狐の尾達
今はもう主のない玉座、そこに君子が座っていて、夏の日差しが彼女の悪の根城を照らしていた頃の話。
強大なる裏社会の組織、その主――白面金毛九尾の狐と称されるそれは、随分暇をもて余しているように見えた。
「して。貴方達、何か面白いことは出来ないのかしら」
突然に無茶振りを投げるのも日常であったが、この場合失敗しても罰はない。最低限の責任だけが無茶振りにあった。
「然らば、敵対組織の間者の拷問は如何でしょう?」
そう、最近この場に入れるようになったばかりの幹部が告げる。ここで怖じ気づかすに話しかけることで、出世でも狙っていたのだろう。が、組織の頭である九尾の狐はこう返す。

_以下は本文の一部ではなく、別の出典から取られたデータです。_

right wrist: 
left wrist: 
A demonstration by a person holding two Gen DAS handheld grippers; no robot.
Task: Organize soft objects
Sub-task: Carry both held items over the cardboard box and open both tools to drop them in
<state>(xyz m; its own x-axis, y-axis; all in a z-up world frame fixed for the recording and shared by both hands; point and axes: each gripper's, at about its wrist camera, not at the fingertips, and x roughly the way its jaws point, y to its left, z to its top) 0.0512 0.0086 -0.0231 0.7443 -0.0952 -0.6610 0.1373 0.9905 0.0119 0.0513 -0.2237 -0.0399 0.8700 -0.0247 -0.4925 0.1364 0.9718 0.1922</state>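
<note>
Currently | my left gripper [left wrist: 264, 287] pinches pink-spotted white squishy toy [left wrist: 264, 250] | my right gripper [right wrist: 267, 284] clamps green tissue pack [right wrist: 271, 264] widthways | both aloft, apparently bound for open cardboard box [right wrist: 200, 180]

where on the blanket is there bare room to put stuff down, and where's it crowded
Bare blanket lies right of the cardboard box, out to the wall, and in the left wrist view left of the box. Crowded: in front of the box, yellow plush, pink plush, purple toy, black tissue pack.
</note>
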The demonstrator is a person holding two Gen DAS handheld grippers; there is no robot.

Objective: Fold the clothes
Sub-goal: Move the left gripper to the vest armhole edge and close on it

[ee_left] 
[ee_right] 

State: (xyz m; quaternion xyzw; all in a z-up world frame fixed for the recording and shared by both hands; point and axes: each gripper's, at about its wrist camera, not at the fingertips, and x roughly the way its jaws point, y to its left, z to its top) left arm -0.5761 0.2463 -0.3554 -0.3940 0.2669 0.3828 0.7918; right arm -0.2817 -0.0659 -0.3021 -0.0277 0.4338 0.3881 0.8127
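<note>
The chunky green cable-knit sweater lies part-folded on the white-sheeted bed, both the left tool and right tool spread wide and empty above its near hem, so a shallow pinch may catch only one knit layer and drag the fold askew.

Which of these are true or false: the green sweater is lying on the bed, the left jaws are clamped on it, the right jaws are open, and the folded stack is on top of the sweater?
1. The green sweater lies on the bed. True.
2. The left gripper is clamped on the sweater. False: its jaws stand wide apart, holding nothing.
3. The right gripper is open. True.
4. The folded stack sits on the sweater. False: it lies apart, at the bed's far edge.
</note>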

「それはダメよ。昨日は敵対組織の一つで『遊んだ』もの。流石に続けてやるんじゃあつまらないわ」
そう言うと幹部達の空気は冷えて、最高幹部――『狐の尾』と呼ばれる面々は納得したように頷く。
そして、その『狐の尾』の一人がこう言う。
「であれば、水浴びは?」
「水浴び?」
頭は聞き返し、尾はこう言う。
「はい、清らかなる川で水浴びをすればよいのではないか、と」
そして、幾ばくかの沈黙が空間を支配する。頭は考え、尾は待つ。末端の幹部は只、恐怖と困惑に支配されるだけだ。
そんな空気は、また頭によって壊される。
「……そうね、水浴びがしたいわ。
それと、その川の安全は確かめてあるのかしら」
「はい。間諜も、暗殺者も、道士もいません。いるのはせいぜいが小魚くらいでしょう。即ち、貴女のための川となりました」
そう誇らしげに告げる尾をよそに、頭はこう言った。
「あら、そう。それで良いのよ……さて、準備させなさい。早速行くわよ」
その声色は満足げで。褒めているのだろう。尤もそれを聞いた提案者たる尾は、表情一つ変えずに「畏まりました」と言って護衛と車を呼ばせ、運転手に行き先を伝える。
――そうして狐の頭と尾は動き、全てが上手く回る。少なくとも、頭が討たれるまでは。